Common Dental Health Concerns For Seniors

Even though many don’t recognize it until they experience it for themselves, all elderly adults put in a new phase of life where they’re more vulnerable to cavities.

Among the most frequent causes of cavities in seniors is dry mouth. While not specifically a part of the aging process, dry mouth may be one of the several side-effects of over 500 drugs, like those for allergies, asthma, higher cholesterol, hypertension, nervousness, depression, pain, Alzheimer’s, or Parkinson’s.

That is the reason why seniors might be wise to inform their dental practitioner of any medications they’re taking, as they is able to recommend remedies for relieving dry skin and so preventing cavities, like purchasing OTC oral lotions, altering medication or its dose, drinking extra water, or even having a fluoride gel or varnish to protecting teeth from cavities.

Periodontal Disease

Many seniors have periodontal disease, or gum disease, disease, which is brought on by bacteria within the plaque. These bacteria irritate teeth, resulting in them becoming red, swollen, and much more vulnerable to bleeding.

Because of why periodontal disease primarily impacts many adults, it’s ordinarily painless until the subsequent phases. When left untreated, the teeth can begin to clot, forming bubbles in which food remnants and plaque may accumulate.
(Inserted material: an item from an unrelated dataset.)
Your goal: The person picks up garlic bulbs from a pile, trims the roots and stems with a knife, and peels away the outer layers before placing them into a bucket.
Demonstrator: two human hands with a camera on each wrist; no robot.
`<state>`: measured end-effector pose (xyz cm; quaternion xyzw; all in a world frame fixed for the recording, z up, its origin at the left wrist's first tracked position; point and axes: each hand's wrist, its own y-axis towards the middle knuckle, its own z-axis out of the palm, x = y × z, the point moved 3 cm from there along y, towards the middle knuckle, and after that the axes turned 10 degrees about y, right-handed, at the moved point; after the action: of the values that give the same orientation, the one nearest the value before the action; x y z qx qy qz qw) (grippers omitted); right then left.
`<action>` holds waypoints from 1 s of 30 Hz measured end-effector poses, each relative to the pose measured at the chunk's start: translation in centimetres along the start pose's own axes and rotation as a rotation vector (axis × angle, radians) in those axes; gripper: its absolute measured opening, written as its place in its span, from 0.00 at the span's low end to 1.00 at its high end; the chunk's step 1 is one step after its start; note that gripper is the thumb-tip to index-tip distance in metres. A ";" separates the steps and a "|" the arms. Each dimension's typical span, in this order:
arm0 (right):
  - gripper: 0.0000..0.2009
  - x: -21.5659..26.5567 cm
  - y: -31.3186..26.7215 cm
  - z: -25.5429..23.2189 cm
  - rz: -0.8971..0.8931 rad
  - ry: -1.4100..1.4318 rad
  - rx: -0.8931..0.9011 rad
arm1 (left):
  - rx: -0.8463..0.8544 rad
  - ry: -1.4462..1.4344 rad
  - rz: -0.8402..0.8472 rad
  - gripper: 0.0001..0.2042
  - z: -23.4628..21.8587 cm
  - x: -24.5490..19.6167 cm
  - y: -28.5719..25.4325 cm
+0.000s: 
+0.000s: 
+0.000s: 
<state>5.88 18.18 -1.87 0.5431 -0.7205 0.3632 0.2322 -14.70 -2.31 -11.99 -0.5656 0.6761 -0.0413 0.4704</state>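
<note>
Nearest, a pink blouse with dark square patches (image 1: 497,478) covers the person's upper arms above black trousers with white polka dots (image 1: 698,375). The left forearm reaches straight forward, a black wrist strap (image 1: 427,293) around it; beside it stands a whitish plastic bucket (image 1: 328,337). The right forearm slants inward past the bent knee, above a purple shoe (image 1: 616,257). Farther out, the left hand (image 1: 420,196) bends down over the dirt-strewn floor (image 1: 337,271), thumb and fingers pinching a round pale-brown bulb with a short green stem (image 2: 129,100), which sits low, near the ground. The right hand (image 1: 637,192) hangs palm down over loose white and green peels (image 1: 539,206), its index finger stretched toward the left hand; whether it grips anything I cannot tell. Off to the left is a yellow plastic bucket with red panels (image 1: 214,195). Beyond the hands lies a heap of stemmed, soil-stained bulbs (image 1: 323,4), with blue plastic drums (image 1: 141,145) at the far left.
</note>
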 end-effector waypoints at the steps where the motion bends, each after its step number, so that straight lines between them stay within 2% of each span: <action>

An advanced periodontal disease may irreversibly damage an individual’s gums in addition to the ligaments and bone that support the teeth, that eventually contribute to tooth loss. Fortunately, with bi-annual dental appointments, periodontal disease can be prevented or treated accordingly.

Mouth Cancer

There are approximately 35,000 cases of tongue, throat, and mouth cancer diagnosed annually, in accordance with the American Cancer Society, together with all the patients’ ages in those cases rounding out to 62. During visits to the dentist, particularly with seniors, they can start looking for any signs of oral cancer.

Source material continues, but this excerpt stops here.